Exercise prompt. Copy each line below in which the string "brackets" occurs.

□ □ □ □ □ □ □

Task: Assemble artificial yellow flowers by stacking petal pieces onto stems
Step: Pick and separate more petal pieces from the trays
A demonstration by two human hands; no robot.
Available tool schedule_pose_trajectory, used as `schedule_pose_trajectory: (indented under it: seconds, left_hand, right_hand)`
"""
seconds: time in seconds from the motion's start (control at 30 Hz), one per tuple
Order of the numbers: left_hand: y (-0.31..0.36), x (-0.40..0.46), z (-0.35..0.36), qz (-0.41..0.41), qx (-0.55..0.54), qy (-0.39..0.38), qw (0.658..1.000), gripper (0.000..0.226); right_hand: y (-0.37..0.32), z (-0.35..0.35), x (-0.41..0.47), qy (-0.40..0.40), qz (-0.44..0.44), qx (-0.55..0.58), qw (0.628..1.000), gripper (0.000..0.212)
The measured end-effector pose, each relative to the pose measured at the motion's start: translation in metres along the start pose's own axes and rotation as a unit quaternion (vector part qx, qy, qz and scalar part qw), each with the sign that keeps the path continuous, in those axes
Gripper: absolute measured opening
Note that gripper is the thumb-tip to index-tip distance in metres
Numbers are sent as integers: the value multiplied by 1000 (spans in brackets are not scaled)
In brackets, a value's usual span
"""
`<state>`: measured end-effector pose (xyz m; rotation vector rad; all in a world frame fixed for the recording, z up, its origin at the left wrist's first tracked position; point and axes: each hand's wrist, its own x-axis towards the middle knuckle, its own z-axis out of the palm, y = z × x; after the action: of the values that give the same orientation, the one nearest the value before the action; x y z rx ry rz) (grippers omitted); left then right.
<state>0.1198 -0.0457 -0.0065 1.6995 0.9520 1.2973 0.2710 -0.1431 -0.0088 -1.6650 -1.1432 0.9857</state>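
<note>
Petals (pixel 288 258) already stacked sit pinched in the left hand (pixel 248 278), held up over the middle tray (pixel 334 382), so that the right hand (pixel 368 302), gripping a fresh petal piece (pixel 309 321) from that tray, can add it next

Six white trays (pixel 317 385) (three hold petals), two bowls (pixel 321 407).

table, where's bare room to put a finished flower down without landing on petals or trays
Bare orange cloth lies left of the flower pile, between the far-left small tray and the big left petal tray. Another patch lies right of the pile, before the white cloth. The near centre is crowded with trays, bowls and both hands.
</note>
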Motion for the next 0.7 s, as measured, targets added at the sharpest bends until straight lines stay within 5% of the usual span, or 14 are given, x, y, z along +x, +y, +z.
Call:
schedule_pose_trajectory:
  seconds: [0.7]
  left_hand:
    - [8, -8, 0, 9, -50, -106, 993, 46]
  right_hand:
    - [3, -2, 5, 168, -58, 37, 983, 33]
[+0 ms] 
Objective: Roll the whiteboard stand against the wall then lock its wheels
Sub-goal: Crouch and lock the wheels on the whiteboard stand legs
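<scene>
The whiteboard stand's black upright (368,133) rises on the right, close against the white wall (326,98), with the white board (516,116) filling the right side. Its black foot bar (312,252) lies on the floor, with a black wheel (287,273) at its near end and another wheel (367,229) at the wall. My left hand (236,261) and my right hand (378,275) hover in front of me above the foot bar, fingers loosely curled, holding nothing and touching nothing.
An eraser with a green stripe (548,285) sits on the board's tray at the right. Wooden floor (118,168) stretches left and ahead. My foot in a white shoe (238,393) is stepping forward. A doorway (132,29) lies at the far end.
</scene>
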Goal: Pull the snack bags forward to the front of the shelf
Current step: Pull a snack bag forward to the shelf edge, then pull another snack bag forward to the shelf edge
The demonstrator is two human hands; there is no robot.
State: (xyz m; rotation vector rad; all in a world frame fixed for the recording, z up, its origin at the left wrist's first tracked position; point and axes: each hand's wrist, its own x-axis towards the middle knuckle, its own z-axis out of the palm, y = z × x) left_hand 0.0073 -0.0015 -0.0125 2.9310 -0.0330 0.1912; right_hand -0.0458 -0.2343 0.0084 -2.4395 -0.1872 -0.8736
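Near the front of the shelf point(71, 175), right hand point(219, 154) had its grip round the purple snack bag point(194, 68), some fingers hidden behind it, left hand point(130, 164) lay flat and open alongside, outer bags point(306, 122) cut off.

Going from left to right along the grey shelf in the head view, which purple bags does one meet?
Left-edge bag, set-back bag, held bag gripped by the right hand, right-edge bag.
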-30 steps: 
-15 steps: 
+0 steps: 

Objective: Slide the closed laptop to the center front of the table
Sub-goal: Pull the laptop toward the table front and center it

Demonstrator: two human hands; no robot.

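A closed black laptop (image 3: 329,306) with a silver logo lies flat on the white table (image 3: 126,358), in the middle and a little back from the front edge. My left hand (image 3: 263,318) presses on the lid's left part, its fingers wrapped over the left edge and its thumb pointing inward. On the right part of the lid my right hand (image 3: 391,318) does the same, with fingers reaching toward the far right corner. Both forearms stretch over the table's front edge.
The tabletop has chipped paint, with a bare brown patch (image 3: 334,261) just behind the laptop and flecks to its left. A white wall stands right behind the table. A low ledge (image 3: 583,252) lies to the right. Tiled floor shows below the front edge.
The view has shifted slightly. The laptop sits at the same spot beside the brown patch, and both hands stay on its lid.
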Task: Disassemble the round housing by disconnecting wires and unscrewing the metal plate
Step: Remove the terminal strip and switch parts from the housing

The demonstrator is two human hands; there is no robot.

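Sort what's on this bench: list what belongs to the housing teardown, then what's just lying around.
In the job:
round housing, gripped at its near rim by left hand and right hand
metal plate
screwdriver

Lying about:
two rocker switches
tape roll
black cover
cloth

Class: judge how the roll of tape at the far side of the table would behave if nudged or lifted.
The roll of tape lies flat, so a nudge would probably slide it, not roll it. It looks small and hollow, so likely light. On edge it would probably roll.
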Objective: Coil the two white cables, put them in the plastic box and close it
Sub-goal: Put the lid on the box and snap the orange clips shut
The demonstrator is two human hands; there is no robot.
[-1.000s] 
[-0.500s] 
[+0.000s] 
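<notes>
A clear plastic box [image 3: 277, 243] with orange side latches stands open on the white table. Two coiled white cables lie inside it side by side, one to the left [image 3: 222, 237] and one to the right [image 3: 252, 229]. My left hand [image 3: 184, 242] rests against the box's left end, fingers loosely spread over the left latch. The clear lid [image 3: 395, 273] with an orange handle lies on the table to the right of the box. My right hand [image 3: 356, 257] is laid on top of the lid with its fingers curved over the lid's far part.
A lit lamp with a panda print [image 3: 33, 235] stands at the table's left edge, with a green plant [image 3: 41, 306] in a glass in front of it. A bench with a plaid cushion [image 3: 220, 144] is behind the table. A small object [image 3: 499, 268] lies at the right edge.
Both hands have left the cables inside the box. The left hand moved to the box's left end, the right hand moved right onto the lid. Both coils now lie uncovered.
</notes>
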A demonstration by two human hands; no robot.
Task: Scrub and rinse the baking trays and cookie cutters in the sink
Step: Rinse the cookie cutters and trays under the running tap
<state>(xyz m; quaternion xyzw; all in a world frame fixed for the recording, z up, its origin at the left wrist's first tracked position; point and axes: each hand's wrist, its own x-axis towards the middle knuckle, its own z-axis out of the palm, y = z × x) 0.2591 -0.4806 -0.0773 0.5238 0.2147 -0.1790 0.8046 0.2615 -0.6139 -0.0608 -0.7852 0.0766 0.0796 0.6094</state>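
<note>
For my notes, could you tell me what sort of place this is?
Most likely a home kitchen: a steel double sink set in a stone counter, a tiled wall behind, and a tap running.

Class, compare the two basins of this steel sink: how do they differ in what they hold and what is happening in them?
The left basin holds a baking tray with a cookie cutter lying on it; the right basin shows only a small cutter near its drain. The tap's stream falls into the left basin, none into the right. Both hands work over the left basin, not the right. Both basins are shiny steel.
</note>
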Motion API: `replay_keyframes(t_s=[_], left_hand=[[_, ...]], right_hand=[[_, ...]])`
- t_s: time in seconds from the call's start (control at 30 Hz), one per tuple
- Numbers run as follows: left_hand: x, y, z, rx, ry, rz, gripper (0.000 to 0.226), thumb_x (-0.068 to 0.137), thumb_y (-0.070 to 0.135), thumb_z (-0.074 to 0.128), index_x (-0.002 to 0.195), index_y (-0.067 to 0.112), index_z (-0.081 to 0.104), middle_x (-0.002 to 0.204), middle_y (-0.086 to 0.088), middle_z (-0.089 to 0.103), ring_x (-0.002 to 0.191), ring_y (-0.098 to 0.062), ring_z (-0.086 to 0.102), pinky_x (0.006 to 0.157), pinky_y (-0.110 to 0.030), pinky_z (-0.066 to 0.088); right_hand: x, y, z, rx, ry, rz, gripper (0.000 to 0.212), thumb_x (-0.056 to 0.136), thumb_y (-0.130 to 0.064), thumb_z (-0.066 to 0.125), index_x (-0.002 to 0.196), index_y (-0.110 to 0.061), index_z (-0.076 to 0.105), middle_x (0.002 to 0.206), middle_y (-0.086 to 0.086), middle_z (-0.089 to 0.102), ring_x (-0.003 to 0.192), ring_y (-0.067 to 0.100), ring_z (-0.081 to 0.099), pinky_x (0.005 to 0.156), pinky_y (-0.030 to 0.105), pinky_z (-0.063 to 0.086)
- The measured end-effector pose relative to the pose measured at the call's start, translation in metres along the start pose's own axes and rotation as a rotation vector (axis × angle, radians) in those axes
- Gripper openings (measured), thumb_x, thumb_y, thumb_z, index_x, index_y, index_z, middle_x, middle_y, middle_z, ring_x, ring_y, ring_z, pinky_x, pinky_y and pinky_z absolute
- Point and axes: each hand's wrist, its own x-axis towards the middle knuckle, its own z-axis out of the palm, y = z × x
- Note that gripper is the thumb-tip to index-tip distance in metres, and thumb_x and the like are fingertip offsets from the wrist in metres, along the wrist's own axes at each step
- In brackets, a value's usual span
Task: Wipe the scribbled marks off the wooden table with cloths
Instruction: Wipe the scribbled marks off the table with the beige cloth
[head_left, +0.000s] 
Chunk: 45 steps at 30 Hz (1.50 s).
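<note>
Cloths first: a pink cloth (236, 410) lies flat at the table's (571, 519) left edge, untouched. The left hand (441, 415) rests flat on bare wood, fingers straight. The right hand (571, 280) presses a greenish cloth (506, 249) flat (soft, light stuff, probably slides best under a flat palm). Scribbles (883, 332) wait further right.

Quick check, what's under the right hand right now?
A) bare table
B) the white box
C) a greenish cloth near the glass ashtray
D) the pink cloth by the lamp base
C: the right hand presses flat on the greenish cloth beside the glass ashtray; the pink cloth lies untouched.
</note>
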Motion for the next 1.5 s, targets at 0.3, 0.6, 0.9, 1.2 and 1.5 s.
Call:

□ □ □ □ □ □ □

Expected output.
Numbers are sent as integers: the value multiplied by 1000 (spans in brackets are not scaled)
In brackets, a value's usual span
- In brackets, a value's usual span

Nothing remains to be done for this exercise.